We hadn’t confronted the landlord about the incident that
day in fear of him throwing us out of our trailer. We didn’t have anywhere to
go, we didn’t have the money saved up to move. We had just gotten another
little car but that was about it. Inside my heart, I was starting to feel hurt
and let down. But help would come and change would be on the way again, but
change would take us somewhere else outside of North Carolina. Change would
take us to Atlanta Georgia and we would start another chapter in our lives. But
that’s for the next story.
Until next time, be blessed and inspired to make a
difference.
~The Adopted Child
I stayed up all night reading your blog...cant wait to read more! Or is this the end??
ReplyDeleteI am writing another chapter, although I think I'll have to stop there with the story part of my life as the second part of my story involves people that are still a part in some way of my story. I'll probably start working on writing about 'adoption' itself and going through some issues that I've dealt with that are related to being adopted. I would really love for my story to become a book here soon. Thank you for reading it though and please share it with your friends.
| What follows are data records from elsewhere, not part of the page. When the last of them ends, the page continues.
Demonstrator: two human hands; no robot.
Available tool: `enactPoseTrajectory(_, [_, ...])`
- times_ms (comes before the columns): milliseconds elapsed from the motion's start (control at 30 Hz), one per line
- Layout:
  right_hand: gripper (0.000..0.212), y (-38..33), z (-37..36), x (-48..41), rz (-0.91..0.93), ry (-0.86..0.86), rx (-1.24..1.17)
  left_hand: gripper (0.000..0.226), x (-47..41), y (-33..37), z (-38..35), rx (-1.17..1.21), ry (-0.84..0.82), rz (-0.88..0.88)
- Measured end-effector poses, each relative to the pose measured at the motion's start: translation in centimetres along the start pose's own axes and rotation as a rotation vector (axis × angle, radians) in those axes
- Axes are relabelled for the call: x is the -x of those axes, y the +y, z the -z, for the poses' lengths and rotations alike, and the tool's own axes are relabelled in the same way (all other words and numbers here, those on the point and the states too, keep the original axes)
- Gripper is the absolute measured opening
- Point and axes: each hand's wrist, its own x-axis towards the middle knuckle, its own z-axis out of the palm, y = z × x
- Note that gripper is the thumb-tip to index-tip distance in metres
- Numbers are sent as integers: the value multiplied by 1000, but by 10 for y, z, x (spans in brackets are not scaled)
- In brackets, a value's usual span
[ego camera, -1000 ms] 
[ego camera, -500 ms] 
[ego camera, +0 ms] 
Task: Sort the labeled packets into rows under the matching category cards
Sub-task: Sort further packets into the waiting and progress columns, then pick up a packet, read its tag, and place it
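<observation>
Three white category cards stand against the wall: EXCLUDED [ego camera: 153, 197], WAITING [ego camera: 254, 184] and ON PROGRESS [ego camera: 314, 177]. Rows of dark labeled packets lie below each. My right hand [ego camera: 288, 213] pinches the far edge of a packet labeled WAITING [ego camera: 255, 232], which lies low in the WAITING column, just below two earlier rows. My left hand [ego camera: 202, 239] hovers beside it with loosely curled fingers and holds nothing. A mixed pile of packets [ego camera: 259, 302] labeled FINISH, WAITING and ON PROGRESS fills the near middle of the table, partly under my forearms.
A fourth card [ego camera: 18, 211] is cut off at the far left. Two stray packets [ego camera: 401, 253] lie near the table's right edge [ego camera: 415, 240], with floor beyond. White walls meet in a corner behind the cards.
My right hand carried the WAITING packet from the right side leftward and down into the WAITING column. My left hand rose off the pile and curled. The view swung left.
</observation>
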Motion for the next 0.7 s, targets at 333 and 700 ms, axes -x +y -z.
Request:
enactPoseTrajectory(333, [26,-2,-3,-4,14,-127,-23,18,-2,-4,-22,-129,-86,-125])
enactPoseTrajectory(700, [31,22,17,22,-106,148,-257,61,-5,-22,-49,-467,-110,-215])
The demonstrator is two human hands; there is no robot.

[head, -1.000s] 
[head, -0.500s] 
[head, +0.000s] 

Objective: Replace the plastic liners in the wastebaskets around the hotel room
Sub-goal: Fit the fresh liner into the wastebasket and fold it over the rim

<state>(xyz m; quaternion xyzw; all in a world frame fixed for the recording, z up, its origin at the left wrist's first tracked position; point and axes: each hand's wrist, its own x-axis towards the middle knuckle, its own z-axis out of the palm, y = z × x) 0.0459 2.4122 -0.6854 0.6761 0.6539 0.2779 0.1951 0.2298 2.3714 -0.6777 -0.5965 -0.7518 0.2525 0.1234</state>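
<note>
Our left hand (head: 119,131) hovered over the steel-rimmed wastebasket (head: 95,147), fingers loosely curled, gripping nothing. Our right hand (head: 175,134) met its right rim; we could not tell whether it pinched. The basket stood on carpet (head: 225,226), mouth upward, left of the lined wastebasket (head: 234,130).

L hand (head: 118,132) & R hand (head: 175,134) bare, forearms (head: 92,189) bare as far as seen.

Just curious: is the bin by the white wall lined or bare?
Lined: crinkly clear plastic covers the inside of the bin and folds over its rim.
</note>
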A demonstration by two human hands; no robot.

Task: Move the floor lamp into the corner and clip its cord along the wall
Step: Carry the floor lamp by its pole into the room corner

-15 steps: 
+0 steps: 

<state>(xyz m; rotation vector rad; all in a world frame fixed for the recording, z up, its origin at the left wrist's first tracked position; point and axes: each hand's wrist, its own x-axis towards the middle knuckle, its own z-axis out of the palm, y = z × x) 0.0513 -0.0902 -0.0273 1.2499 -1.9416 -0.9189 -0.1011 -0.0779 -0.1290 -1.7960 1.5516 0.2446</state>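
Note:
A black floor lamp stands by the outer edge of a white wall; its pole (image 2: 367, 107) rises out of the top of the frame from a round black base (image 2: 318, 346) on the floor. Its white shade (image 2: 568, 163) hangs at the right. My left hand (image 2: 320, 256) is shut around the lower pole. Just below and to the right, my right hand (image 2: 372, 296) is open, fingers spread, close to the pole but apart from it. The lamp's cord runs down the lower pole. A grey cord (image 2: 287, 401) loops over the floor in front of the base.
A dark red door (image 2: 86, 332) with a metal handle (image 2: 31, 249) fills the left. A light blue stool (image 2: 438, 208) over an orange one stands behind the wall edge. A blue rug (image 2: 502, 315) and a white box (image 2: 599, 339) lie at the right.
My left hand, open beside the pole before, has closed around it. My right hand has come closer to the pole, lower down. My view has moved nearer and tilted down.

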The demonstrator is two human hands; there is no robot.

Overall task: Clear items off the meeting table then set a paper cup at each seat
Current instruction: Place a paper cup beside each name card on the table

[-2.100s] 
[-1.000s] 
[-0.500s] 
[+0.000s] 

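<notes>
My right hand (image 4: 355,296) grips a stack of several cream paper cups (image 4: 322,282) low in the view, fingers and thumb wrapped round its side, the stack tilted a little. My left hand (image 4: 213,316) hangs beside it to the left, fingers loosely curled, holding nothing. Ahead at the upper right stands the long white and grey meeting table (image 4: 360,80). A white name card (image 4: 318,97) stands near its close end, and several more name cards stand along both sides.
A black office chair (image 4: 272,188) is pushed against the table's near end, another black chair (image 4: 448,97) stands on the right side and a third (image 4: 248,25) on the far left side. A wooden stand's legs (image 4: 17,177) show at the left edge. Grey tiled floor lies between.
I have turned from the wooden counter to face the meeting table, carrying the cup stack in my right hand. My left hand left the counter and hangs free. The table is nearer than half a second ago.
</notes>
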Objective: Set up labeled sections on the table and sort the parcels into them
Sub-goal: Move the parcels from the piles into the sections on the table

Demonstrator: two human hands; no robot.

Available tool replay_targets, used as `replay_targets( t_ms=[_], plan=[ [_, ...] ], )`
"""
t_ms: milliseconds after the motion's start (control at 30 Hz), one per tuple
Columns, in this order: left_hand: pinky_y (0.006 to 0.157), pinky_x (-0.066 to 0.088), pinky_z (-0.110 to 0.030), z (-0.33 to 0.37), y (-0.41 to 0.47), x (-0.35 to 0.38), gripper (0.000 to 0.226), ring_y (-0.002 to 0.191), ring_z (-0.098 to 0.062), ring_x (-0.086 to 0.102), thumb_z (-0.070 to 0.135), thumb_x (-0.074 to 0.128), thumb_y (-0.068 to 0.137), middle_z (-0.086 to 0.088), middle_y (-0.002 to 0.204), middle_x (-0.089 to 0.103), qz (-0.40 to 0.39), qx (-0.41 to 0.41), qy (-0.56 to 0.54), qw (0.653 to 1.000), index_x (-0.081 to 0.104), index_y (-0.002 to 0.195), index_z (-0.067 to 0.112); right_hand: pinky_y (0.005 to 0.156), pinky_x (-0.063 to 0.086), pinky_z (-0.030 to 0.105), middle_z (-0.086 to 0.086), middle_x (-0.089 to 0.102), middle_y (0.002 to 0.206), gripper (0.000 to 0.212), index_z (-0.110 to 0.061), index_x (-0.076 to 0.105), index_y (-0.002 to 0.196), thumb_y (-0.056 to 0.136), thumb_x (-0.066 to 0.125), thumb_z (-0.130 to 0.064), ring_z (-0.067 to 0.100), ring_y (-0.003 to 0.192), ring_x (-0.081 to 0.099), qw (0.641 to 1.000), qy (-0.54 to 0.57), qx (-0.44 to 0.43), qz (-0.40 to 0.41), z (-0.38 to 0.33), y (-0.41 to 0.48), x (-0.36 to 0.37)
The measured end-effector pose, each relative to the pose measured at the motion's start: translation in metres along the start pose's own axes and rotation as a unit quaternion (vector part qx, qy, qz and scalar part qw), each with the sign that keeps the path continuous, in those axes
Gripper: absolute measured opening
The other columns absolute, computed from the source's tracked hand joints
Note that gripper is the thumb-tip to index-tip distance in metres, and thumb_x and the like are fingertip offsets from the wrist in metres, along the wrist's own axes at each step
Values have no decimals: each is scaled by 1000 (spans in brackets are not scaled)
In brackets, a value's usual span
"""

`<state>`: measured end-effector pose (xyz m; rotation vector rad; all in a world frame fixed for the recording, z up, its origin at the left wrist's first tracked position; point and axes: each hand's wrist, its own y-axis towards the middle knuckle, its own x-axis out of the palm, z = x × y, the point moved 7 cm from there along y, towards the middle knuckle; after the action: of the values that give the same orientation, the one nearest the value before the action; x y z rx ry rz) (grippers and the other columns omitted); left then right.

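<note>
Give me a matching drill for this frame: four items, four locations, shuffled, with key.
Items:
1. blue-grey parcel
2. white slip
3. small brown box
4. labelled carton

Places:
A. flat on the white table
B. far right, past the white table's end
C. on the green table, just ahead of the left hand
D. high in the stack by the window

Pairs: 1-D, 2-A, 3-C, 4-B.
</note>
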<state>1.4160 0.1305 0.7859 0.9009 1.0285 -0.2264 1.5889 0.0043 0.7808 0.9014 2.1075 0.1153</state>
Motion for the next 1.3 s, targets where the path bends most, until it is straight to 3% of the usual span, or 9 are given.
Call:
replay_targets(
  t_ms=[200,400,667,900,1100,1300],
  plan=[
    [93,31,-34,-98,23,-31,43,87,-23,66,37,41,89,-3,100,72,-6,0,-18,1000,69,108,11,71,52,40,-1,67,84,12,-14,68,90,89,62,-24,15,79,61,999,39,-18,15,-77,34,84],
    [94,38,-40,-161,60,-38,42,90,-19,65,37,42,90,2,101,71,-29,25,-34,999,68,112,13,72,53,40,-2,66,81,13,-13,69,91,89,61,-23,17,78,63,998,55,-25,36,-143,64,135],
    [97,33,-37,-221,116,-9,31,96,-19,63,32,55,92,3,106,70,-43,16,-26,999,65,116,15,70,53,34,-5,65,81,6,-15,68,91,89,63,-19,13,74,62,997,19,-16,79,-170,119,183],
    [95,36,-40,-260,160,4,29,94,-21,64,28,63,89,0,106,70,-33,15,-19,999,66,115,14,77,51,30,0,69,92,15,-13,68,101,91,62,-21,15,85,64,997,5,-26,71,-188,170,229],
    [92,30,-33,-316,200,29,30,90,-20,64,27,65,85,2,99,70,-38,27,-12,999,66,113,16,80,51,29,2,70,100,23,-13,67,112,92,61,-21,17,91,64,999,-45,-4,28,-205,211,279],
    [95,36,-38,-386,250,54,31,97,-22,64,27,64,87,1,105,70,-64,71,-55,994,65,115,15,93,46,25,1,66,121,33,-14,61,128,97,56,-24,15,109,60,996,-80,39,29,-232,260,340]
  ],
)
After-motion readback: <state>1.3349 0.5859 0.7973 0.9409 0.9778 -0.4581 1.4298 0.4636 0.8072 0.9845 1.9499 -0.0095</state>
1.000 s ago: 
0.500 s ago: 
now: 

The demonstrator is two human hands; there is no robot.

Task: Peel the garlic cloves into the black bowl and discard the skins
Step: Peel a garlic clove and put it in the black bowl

DeleteI totally understand...bless your heart! Your blog just gripped me and touched me deeply. Its comforting to know that despite your abusive childhood your story is truly one of survival and victory :) All the best to you!
DeleteThank you so much. I appreciate it. My story is one that is being written every single day. It's a daily process of forgiveness, redemption and just moving forward. Thank you so much for reading. May I ask how you found my blog? Just curious. :) God Bless!